* Activity
Report back every line of the entries that contains "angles", exactly as written.
Start of Input data
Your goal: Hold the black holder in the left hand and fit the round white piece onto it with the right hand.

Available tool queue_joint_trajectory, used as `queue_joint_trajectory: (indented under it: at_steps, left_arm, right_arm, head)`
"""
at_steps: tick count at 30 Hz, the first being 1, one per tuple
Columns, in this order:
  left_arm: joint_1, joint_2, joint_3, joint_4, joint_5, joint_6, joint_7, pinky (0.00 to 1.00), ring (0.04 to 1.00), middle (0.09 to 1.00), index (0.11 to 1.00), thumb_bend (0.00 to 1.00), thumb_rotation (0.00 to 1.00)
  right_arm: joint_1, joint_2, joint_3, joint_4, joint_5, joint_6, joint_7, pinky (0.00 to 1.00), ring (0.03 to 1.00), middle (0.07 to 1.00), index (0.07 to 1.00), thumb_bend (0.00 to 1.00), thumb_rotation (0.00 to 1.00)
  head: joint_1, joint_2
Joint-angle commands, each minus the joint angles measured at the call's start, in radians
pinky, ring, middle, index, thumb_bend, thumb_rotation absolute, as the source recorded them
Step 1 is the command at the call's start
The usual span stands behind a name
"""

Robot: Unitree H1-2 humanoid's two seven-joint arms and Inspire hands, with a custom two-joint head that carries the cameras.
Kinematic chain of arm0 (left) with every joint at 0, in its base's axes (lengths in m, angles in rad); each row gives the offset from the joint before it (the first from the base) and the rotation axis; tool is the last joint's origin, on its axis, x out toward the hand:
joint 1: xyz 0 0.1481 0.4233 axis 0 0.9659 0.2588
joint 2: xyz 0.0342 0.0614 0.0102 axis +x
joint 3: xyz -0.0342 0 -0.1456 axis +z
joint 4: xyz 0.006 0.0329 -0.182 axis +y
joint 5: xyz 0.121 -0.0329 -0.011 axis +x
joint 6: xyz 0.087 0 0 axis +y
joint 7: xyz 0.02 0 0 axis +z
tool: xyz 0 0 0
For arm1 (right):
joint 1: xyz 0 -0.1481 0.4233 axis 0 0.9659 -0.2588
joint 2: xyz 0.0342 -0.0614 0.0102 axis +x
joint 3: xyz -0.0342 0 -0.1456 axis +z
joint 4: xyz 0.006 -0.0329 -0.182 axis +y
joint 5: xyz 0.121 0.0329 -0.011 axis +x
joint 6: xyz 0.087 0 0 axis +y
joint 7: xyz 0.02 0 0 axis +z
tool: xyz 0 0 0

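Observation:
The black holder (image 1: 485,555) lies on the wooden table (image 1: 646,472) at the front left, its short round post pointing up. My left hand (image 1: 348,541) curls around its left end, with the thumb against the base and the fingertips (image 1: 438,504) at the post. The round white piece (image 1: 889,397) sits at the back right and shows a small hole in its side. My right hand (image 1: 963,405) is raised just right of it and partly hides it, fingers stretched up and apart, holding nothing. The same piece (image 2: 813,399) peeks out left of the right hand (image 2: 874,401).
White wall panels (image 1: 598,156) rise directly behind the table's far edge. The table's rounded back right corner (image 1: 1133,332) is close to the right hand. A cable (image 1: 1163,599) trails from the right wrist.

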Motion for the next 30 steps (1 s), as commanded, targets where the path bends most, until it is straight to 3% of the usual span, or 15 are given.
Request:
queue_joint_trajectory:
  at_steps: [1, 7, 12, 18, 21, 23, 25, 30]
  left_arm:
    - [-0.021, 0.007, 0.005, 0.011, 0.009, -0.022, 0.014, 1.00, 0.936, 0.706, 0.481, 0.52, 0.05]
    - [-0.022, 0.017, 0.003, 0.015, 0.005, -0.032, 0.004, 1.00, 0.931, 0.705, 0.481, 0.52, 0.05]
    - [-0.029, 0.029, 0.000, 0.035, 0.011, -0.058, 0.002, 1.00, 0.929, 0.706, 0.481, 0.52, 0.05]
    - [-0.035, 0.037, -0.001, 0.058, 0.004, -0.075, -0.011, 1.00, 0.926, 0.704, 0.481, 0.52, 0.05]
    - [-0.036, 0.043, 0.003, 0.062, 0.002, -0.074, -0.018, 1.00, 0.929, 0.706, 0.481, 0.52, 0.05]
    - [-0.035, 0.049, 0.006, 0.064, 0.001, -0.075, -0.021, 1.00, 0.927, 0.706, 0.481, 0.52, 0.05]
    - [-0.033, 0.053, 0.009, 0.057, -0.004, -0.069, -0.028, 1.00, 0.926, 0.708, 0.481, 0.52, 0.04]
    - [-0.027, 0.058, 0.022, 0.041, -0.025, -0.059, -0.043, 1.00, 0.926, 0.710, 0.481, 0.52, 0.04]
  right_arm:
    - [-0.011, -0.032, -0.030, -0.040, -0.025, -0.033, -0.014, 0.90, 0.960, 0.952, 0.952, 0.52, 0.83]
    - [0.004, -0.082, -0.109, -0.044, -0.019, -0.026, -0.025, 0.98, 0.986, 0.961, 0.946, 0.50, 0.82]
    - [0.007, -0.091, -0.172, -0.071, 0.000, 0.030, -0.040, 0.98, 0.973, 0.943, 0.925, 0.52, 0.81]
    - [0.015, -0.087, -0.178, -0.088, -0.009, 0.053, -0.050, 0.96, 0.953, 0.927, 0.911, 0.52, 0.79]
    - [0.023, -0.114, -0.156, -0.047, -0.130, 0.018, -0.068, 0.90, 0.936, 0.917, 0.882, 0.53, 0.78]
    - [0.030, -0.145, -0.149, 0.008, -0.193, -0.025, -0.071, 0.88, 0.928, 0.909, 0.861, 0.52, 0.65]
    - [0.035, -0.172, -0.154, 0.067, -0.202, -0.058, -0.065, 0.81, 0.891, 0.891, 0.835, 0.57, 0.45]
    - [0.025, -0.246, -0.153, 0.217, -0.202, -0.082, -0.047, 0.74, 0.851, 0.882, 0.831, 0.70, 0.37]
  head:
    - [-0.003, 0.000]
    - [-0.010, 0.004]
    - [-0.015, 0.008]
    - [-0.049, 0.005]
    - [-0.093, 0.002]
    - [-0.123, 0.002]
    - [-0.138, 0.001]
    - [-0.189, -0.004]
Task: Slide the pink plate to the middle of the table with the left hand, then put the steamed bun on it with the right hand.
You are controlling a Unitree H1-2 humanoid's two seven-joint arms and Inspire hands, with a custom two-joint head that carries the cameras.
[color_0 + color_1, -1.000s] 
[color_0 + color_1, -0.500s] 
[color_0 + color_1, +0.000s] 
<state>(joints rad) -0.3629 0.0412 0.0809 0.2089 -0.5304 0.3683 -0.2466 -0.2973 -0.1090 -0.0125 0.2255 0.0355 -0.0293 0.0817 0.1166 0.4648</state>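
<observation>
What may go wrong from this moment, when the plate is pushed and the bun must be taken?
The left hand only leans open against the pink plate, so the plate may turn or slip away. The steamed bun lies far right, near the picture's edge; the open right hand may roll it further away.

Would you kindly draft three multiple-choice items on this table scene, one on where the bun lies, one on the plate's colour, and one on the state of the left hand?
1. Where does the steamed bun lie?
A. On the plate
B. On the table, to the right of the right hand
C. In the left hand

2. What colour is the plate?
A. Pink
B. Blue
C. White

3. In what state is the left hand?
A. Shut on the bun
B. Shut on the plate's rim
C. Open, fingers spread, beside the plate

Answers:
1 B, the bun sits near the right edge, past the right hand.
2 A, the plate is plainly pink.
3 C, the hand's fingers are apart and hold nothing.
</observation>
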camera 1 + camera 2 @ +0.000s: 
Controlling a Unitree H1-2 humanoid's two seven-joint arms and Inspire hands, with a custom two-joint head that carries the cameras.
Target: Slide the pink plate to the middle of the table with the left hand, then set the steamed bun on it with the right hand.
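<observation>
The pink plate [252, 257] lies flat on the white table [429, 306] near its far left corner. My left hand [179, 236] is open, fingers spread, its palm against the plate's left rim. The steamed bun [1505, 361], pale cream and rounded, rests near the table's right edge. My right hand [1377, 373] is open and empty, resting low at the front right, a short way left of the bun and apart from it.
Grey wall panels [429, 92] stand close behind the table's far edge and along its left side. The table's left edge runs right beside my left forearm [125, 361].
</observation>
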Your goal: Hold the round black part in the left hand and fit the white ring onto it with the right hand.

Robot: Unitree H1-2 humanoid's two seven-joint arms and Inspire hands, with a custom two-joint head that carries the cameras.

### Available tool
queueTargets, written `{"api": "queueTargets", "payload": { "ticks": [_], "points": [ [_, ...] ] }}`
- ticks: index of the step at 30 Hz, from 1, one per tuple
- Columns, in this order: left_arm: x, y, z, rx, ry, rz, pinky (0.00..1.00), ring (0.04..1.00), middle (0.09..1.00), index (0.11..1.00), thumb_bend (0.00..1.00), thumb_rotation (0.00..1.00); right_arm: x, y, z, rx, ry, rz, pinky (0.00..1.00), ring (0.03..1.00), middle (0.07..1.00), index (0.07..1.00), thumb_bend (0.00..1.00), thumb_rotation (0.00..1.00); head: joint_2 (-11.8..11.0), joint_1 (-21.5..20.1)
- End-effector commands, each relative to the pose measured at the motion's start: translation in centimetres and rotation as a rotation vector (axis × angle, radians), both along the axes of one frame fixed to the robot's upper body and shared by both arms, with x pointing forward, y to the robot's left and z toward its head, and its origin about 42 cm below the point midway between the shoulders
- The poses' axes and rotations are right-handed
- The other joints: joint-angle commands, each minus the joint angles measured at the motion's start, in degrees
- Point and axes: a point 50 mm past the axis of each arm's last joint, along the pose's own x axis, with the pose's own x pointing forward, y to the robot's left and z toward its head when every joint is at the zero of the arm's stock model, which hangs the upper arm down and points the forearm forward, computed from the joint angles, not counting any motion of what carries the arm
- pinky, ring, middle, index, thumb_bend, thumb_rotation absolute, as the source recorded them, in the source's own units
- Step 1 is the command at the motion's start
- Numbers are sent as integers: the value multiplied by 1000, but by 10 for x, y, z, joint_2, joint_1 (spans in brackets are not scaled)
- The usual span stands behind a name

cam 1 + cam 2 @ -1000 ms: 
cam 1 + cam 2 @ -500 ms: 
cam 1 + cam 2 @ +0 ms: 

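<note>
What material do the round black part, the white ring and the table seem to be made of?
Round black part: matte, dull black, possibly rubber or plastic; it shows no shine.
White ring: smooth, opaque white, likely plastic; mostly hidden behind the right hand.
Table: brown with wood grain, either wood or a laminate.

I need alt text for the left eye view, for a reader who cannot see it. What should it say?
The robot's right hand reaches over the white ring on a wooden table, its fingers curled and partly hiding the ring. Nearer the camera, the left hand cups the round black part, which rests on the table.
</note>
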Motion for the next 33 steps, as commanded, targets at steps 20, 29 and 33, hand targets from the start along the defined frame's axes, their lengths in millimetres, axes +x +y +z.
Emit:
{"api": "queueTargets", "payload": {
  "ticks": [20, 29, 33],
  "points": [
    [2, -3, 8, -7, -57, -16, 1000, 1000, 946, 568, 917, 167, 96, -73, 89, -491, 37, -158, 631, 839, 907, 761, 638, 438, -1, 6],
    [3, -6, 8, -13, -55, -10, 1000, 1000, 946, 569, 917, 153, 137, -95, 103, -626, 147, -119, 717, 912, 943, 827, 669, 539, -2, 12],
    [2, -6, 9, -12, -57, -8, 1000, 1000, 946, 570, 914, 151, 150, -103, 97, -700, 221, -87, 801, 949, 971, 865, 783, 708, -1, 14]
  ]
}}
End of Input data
* Output of the task
Joint-angle commands, each minus the joint angles measured at the call's start, in radians
Kinematic chain of arm0 (left) with every joint at 0, in its base's axes (lengths in m, angles in rad); each row gives the offset from the joint before it (the first from the base) and the rotation axis; tool is the last joint's origin, on its axis, x out toward the hand:
- The other joints: joint-angle commands, each minus the joint angles measured at the motion's start, in degrees
- Point and axes: a point 50 mm past the axis of each arm's last joint, along the pose's own x axis, with the pose's own x pointing forward, y to the robot's left and z toward its head when every joint is at the zero of the arm's stock model, which hangs the upper arm down and points the forearm forward, computed from the joint angles, not counting any motion of what carries the arm

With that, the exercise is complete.